Hi, I’m Cathy Curtis, welcome to Season Two, Episode Two of the Financial Finesse podcast. In this season, I’m talking about what keeps you up at night. And as investments in the stock market are right up there when it comes to things that people worry about, I’m going to talk today about sticking with your investment plan during periods of uncertainty. And let’s face it, how much more uncertain can things get than they are right now.

There are two key money concepts that I’d like to get across to you today, that will hopefully give you greater peace of mind when it comes to investing. One is that you must invest a good portion of your savings in stocks, in order for it to grow, and last your lifetime. And second, how important it is to have a long-term view when it comes to investing.

Now I’m just going to take a brief moment and explain something, a couple of concepts that you’ll hear me talking about a lot. When I say stocks throughout this podcast, I don’t necessarily mean that you can go out and buy individual stocks, that that’s what you’re going to do. Investing in stocks includes investing in mutual funds or exchange traded funds as well, both passive index funds and actively managed funds. And when I say the market, I’m using the S&P 500 as a proxy for the market. The S&P 500 is a stock index made up of 500 of the largest US companies. It’s as good a proxy as any for the US economy and for the concepts that I am explaining to you today.

All right. So in order to accept these concepts, that you must invest a good portion of your savings in stocks, and how important it is to have a long-term view when you do, you have to understand and embrace the fact that investing in the stock market is risky with the capital or the way you know stocks are risky is by their volatility. Markets go up and down day by day, week by week, month by month. Sometimes they go down a lot. And for a longer period of time that is uncomfortable. But that’s a characteristic of stocks. And it’s what we must endure to get the higher returns that stocks reward us with over longer periods of time.

So just to visualize this contrast, investing in stocks to investing your money in a CD, a CD’s value doesn’t fluctuate, you buy it knowing you’re going to get a certain amount of interest. But currently, you’ll get less than 1% invested in a CD with no upside potential. So for example, if you invested $10,000 in a CD, today, at 1%, in 10 years, you’d have a little over $11,000 in 20 years, you’d have a little over $12,000. Contrast to investing in the stock market, with the average 8% return in 10 years, you’d have over $21,000, and in 20 years, you’d have over $46,000. This is a perfect example of the power of compounding interest, and why the higher return you can get from the stock market compounds exponentially over time.

The greater return on stocks is particularly important when you take into account inflation. Inflation means that your living expenses go up year after year, and they’ll definitely be higher in retirement. If you are earning 1% on a CD and inflation is 2%. It won’t be long before inflation as eroded the spending power of the money in that CD. In contrast, if you can earn a higher return on stocks, it will outpace inflation, and keep your spending power intact for your retirement years when you are no longer earning an income or a salary.

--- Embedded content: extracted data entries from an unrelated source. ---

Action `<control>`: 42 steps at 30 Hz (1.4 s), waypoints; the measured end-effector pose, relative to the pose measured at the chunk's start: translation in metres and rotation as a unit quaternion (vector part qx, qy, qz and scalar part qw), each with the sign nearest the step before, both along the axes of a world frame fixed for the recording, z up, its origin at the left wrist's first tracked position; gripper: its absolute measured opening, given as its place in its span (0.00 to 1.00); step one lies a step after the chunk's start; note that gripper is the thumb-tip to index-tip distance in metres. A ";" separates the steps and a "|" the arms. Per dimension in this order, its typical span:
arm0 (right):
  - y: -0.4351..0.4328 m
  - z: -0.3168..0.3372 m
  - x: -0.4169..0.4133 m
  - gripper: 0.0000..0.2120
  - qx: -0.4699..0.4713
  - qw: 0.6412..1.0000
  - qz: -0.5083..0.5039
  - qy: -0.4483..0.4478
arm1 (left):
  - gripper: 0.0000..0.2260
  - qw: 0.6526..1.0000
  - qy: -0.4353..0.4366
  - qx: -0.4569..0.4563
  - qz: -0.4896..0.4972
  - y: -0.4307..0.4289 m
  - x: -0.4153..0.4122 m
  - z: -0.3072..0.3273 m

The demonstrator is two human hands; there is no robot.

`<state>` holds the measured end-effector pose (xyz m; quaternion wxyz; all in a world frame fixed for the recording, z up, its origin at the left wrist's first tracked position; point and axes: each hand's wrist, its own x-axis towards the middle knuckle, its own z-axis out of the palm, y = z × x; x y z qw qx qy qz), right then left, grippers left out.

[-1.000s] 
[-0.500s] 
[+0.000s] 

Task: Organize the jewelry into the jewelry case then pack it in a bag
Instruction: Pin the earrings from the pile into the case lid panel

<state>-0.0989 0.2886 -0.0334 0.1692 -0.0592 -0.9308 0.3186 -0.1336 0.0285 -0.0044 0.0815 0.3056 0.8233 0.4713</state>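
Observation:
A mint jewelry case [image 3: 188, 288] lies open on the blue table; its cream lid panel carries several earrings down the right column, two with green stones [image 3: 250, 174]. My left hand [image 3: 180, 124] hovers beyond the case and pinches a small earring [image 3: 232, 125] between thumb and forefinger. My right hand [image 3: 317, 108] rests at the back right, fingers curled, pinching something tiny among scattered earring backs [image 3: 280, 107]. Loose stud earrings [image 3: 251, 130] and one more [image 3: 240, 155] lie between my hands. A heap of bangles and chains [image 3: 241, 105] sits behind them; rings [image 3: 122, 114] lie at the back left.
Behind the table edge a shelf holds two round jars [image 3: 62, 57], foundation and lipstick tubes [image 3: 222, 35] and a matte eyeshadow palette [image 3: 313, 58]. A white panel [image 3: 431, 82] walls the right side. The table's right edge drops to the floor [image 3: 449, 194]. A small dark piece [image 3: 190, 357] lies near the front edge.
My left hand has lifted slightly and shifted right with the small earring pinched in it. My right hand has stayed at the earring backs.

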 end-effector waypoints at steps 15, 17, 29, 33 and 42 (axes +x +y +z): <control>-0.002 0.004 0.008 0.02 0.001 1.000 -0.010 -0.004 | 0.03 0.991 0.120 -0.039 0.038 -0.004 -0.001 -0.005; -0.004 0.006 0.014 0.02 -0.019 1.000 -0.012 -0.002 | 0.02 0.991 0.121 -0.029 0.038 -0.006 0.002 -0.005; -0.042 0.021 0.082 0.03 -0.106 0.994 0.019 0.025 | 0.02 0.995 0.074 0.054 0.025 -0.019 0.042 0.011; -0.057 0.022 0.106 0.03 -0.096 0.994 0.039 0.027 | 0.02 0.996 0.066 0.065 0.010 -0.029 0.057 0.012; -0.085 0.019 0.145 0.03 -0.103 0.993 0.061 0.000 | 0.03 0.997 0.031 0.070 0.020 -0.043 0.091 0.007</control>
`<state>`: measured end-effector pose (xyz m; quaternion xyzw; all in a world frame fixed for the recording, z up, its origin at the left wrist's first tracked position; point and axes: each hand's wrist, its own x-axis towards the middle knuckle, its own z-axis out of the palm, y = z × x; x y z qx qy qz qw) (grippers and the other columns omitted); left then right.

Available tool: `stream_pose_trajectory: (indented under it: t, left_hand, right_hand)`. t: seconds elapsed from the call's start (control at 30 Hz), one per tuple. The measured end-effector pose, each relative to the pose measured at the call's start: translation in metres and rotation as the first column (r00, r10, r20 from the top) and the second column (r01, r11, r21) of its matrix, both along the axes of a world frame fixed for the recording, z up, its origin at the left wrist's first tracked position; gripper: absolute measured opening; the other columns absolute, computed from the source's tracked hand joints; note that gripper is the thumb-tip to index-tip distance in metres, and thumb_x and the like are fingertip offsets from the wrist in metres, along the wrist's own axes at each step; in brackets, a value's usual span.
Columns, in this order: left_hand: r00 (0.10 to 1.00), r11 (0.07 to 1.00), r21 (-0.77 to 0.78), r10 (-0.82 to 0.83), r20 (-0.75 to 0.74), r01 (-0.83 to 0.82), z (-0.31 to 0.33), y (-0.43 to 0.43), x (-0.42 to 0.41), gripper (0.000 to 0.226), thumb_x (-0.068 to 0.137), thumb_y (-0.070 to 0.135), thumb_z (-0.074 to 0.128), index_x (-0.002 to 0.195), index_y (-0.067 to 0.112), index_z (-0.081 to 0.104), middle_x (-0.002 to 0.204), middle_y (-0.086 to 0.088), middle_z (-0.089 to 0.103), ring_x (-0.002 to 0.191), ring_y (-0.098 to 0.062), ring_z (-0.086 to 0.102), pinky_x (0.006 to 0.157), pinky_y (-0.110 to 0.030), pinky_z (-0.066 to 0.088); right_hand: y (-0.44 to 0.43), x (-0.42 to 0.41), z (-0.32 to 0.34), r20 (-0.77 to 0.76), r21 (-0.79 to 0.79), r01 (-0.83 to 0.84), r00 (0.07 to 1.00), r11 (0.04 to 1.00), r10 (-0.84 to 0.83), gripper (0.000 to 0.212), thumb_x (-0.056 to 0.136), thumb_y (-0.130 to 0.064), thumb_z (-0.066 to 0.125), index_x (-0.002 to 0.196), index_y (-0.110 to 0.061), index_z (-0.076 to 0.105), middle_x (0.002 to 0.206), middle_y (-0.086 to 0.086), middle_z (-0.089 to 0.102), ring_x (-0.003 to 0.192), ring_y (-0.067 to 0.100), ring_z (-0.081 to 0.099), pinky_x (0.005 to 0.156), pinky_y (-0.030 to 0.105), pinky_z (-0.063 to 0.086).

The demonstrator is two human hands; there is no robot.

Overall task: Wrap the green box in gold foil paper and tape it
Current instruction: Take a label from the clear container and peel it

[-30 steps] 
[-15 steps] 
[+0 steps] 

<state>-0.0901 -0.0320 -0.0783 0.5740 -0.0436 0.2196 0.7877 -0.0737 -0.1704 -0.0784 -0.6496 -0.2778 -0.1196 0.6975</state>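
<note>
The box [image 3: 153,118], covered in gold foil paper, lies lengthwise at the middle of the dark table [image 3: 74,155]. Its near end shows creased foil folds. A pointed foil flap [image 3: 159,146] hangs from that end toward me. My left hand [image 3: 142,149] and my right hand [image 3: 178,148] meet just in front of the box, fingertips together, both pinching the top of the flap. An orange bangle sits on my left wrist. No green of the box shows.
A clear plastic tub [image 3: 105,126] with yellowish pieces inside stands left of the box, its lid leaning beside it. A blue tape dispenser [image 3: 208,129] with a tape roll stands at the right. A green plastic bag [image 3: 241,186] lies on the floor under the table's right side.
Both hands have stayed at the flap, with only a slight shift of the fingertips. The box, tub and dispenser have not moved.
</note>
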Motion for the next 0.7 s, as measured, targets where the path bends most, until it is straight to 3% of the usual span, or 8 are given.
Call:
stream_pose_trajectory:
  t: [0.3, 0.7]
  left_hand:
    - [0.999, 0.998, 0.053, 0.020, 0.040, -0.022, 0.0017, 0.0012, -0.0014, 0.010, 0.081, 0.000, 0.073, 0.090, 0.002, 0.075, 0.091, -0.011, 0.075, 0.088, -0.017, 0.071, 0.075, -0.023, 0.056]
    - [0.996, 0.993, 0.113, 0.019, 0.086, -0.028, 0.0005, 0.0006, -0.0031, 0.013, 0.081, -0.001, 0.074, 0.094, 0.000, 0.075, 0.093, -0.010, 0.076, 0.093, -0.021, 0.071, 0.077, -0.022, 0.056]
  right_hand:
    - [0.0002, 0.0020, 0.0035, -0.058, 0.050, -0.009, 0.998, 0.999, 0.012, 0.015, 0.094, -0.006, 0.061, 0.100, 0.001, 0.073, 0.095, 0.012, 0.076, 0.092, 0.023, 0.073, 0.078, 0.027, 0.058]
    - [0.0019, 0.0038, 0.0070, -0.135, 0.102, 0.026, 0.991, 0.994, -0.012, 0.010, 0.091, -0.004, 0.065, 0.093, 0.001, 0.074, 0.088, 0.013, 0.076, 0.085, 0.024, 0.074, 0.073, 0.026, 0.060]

When you pay too much attention to the volatility of the market, it’s really easy to get scared and want to sell out to feel safe. This is a mistake because it is too hard to know when to get back into the market. While you are trying to decide you will most likely, proven by many, many studies, miss out on the very best days and hurt your long-term returns. Many people, maybe even you, got scared out of the market in 2008 in the depths of the global recession, and you may or may not have gotten back in. Yes, it took longer than past recessions for markets to fully recover. But by 2013 you would have been back to where you were and probably better off if you had rebalanced your portfolio when the markets dropped.

04:57

According to Goldman Sachs, the 10-year annualized return between 2009 and 2019 was 15%–higher than the normal and one of the highest 10-year returns since 1880. The typical 10-year return since 1880 is 9%. But again, it wasn’t always smooth sailing in that 10-year 2009 to 2019 period. If you recall, at the end of 2018, there was a scary market crash of about 20%. But that has recovered quickly as well.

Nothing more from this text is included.